Spring is the season of expectations.
In MLB baseball, every team starts out in first place, believing that this is their year. In the NFL, teams prepare for the draft, hoping they get the right player to help put them into the Super Bowl.
Around the house, people begin their spring cleaning to declutter the storage room or clean out the garage. Others plant flowers and resolve to rid their lawn of crabgrass, moss, or dandelions.
Palm Sunday is a day that is all about expectations. The king is coming and he is going to make changes. We tend to think of Palm Sunday as a day of celebration. We have children waving palm branches. We sing songs of praise. But after the confetti settles, what are we left with? Is the king on his throne? Do we all live happily ever after?
The reality is that Palm Sunday is a declaration of war, not a day of celebration. The king throws down the gauntlet and pushes for a confrontation. Palm Sunday is a day when expectations clash head on.
On Palm Sunday, Jesus Christ presents his claim to be the Messiah. He introduces his credentials. He orchestrates events that fulfill the Scriptures. He calls attention to himself and challenges the religious establishment. This was the only time in his ministry when Jesus actually planned and promoted a public demonstration. Up to this event, he had cautioned people not to tell who he was. He had deliberately avoided public scenes.
Now, Jesus throws down the gauntlet. He publicly presents his credentials. The responses he receives range from praise and adoration to statements of personal expectations to outright resistance and disrespect.
Three events immediately precede Jesus’ entrance into Jerusalem on Palm Sunday and help explain what occurs. (1) For the third time, Jesus predicts his imminent death (Matthew 20:17-19). (2) In a discussion on rank and privilege, Jesus explains that greatness is based on service (Matthew 20:20-28). (3) In a nation of spiritually blind people, Jesus gives sight and salvation to the blind (Matthew 20:29-34).
Jesus’ entrance into Jerusalem on Palm Sunday is one of the few events of his life recorded in all four gospels.

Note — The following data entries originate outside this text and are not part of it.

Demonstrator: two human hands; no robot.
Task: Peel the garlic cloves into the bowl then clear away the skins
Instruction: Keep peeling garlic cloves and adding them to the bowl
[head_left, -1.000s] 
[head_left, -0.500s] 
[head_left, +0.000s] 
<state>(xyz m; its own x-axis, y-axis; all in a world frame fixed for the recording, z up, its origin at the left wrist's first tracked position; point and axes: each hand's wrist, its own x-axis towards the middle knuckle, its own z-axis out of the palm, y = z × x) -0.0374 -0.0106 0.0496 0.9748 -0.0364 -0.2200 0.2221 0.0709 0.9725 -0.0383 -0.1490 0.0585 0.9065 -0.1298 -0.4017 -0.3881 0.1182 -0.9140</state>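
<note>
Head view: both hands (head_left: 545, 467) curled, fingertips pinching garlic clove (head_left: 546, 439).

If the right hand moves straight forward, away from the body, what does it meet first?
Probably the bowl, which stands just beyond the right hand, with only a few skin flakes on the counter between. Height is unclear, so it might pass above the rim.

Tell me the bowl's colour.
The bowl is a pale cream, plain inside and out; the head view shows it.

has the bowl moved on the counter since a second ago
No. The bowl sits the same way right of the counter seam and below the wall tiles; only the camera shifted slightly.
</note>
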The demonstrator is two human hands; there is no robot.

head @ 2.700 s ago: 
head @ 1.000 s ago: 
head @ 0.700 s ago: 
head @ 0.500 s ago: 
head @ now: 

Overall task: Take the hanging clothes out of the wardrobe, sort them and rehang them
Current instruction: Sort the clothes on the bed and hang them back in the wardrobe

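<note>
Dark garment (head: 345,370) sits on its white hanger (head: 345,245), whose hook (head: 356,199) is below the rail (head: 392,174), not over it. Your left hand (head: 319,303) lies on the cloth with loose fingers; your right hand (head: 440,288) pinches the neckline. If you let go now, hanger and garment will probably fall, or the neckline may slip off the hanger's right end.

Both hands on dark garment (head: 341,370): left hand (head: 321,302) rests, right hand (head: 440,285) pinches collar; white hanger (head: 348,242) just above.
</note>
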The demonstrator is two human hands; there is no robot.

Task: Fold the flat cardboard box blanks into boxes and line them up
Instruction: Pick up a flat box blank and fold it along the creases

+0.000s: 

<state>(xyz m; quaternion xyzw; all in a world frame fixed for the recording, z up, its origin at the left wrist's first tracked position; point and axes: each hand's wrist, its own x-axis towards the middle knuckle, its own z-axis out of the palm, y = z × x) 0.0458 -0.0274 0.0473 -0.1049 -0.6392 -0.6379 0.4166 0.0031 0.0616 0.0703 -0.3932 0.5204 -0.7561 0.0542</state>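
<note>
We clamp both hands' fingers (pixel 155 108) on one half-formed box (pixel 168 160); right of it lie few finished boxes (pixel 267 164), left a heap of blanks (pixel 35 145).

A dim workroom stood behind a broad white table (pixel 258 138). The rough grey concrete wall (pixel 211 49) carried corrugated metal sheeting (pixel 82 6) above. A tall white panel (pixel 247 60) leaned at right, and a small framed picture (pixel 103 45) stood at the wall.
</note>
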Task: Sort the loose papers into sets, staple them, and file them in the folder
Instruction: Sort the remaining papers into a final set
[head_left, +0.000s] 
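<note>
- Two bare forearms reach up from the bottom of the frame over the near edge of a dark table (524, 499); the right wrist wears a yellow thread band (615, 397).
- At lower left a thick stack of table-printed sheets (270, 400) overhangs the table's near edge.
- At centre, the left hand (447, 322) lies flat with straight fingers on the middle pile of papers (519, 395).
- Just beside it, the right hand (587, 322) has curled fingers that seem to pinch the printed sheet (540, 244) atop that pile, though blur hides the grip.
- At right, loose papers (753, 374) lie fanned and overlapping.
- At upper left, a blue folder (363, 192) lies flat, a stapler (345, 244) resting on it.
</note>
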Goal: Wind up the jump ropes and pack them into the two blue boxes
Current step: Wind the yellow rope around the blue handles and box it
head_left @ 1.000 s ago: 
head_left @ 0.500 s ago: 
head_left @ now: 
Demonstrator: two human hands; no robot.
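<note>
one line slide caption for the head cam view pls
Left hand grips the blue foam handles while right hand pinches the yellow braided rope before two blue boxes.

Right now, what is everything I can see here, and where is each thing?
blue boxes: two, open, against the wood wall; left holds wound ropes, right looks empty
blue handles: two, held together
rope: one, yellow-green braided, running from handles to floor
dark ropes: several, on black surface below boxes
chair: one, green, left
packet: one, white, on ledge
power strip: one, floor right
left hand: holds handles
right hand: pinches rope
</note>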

By weaving them together, one can gain a composite view of the chronology of the events that took place on that day.
Jesus makes preparations for his entrance into Jerusalem (Matthew 21:1-3, 6, 7a; Mark 11:1-7a; Luke 19:28-35a; John 12:2, 12). As Jesus departs from Bethany, he sends two of his disciples into a small village, Bethphage. He gives them detailed instructions in order to enable them to fetch a donkey on which he plans to ride into Jerusalem. The disciples carry out Christ’s command.
Jesus starts riding toward Jerusalem (Matthew 21:4, 5, 7; Mark 11:7b; Luke 19:35b; John 12:14, 15). The disciples throw their garments on both of the animals, and when it becomes clear that Jesus wishes to ride upon the colt, they assist him in mounting it. Jesus starts riding toward Jerusalem. Jesus is deliberately staging the manner of his entrance into Jerusalem to fulfill the prophetic expectations of Zechariah 9:9.
People accompanying Jesus from Bethany spread their outer garments on the path, while others cut branches from the trees to help pave the way (Matthew 21:8; Mark 11:8; Luke 19:36). Between the garments and the branches, they are giving Jesus the “red carpet treatment.”
Pilgrims already in Jerusalem who had heard about the raising of Lazarus join in the celebration (John 12:1, 12, 13a, 18). The crowds in Jerusalem pour out of the city to join with those on the road to welcome the Messiah.
As the two groups meet, the enthusiasm mounts (Matthew 21:9; Mark 11:9, 10; Luke 19:37, 38; John 12:13b). As the crowd moved along, they shouted words of praise, celebrating the arrival of Israel’s Savior, the Messiah-King. Hosanna is literally a plea to “save now.”
The excitement reaches a climax as those who had seen the resurrection of Lazarus bear testimony (John 12:7).
Beside themselves with envy, the Pharisees appeal to Jesus to stop the celebration (Luke 19:39, 40).
As Jesus sees the city of Jerusalem, he weeps (Luke 19:41-44). Jesus knows that the praise will soon turn to scorn and the voices crying, “Hosanna!” will soon be shouting, “Crucify him!”
As Jesus enters Jerusalem, the entire city is stirred (Matthew 21:10, 11; Mark 11:11, 12). Everyone is asking, “Who is this?”
On Palm Sunday, the question is asked, “Who is Jesus?” (Matthew 21:10). Some think he is the Messiah (Matthew 21:9). Others believe he is just a prophet (Matthew 21:11). What the people missed is that Jesus had already presented his credentials.
- Jesus is the suffering servant who will die for his people.
- He has power over sickness and death.
- Jesus is omniscient, knowing all.
- He is Lord of all. He fulfills prophecy.
- He is the king who brings peace.
- He accepts worship.
- He is compassionate.
Palm Sunday declares boldly that Jesus is the Sovereign King who brings Salvation.